/ COMPUTER SCIENCE, COMPILERS, MATHEMATICA

Defining the Wolfram Language Part 1: Finding Operators

Finding All Wolfram Language Operators

In this second article, Part 1 of an n part series on Defining the Wolfram Language, we start getting our hands dirty hunting down every single operator in Mathematica and each operator’s linguistic properties. To my knowledge, nobody outside of Wolfram has created such an exhaustive list before. The operator properties we hope to document are arity, affix, associativity, and precedence. In the next article, “Generalizing PEMDAS: What is an operator?,” we will define and discuss the signficance of these linguistic properties of operators for programming languages generally. If these terms are foreign to you, do not worry, you will not need to know what these terms mean for this article, but you can read the next article before reading Part 1 without any confusion.

Data Sources

It is surprisingly difficult to get accurate information about all Wolfram Language operators implemented in Mathematica. There are a few different sources of information about operators and their properties. I list all publicly known sources (as of August 2018) in the table below, the last two of which appear to be described nowhere else on the public internet. We will explore these sources in more detail in the remainder of this section.

Source Description
Official Documentation The most common operators only. Usually no precedence or associativity.
WolframLanguageData[] Only has info for most common operators. For most operators, gives precedence rank, arity, affix. Less often associativity info is apparent.
Precedence[] Undocumented built-in function. When provided the long name of an operator, gives precedence. Only works with some operators and is often incorrect.
UnicodeCharacters.tr Gives explicit precedence, affix, and associativity for 338 operators that are a single Unicode character outside of ASCII character set. Note that this system file uses a different precedence numbering scheme than other sources and which applies only to the notebook interface.
`System`Convert` MLStringDataDump` $ExtractedOperators Undocumented list of 272 single character unicode operators all but one of which is in UnicodeCharacters.tr. A proper subset of the next source, but I include it for completeness.
System`Convert` MLStringDataDump` $Operators Undocumented list of 340 operators—characters only. Includes most operators, even single and multi-character ASCII operators. Excludes Association brackets, box operators, and obscure bracketing operators.
Internal`SymbolNameQ[] Undocumented function that apparently identifies a string as a “symbol name.” Computing the complement of the set of Unicode characters for which SymbolNameQ evaluates to True gives a list of operators, including some single-character box operators found in no other list.

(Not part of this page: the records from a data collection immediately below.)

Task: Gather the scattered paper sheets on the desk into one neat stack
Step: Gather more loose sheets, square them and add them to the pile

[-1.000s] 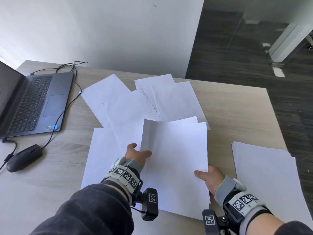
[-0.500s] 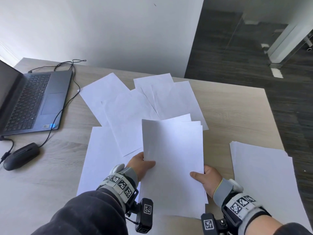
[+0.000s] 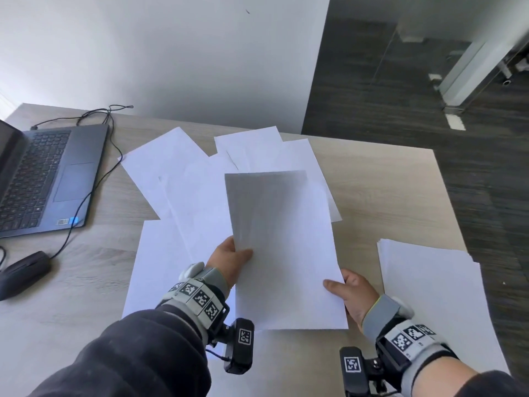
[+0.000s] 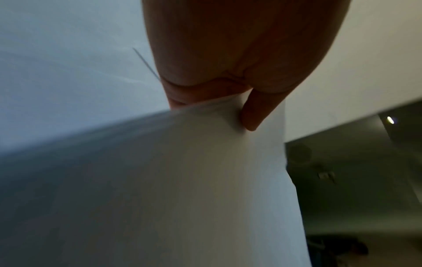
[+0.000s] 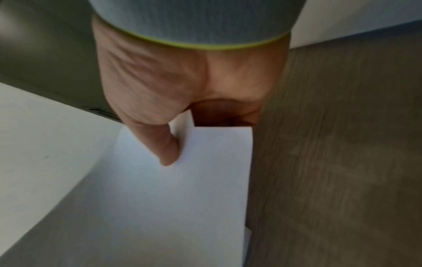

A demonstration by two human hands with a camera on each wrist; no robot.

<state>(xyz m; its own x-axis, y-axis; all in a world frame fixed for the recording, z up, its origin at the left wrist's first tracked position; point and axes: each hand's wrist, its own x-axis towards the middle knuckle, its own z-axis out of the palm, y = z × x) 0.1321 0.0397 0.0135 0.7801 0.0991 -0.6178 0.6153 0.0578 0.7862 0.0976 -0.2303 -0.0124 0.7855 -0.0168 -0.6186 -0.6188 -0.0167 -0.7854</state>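
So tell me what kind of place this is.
Probably an office: a wood-grain desk with an open laptop and a wired mouse, loose paper sheets, and dark flooring beyond a white wall.

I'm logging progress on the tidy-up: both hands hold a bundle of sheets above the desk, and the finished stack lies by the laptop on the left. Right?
Not quite. The left hand and right hand do hold the bundle of sheets, but the head view shows the stack at the desk's right edge, far from the laptop.
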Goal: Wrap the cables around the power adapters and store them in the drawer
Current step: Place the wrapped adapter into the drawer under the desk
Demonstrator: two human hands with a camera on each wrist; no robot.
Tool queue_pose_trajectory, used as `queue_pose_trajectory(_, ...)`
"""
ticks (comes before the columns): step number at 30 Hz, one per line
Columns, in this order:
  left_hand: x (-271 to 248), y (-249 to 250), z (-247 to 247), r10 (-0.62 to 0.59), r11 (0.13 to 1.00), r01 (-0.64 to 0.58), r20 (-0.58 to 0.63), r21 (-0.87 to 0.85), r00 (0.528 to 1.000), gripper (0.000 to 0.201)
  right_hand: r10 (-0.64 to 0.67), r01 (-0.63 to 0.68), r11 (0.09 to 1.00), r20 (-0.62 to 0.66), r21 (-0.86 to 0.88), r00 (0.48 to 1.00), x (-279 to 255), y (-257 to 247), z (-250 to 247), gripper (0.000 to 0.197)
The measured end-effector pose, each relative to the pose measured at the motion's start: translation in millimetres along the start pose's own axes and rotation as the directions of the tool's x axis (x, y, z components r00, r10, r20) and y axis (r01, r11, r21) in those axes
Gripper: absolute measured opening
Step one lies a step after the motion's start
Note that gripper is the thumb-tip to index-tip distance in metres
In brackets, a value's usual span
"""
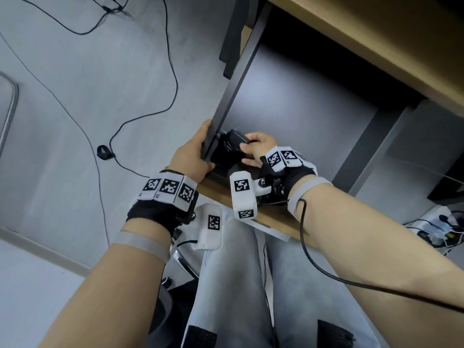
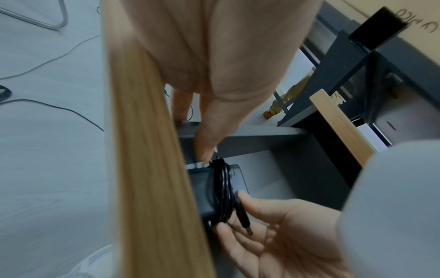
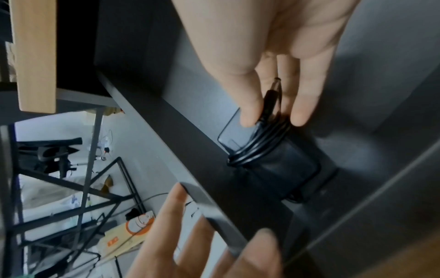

Of the sources in this table, the only ones that are documented are WolframLanguageData, UnicodeCharacters.tr, and (by definition) the official documentation, and UnicodeCharacters.tr is only documented in the sense that it is mentioned exactly once seemingly in passing in the official documentation (although see below). It is important to understand that no single source contains all operators, and all but $ExtractedOperators and (ironically) the official documentation are necessary to obtain all available information about all operators.

The Official Documentation

The first place to look for anyone interested in learning about Mathematica’s operators is the operator table given in the Operator Input Forms documentation. This table claims to give operator precedence (in the form of “precedence rank”), associativity, and usage information from which arity and affix are apparent. Unfortunately, you will find that this table is sometimes incorrect, woefully incomplete, and certainly outdated. There are several cases of multiple precedence levels being incorrectly represented in the table as a single precedence level. Associativity information for many listed operators is missing. (TagSet is right associative, for example.) Finally, nearly 200 operators are either missing or are listed en mass under labels like, “other ordering operators.”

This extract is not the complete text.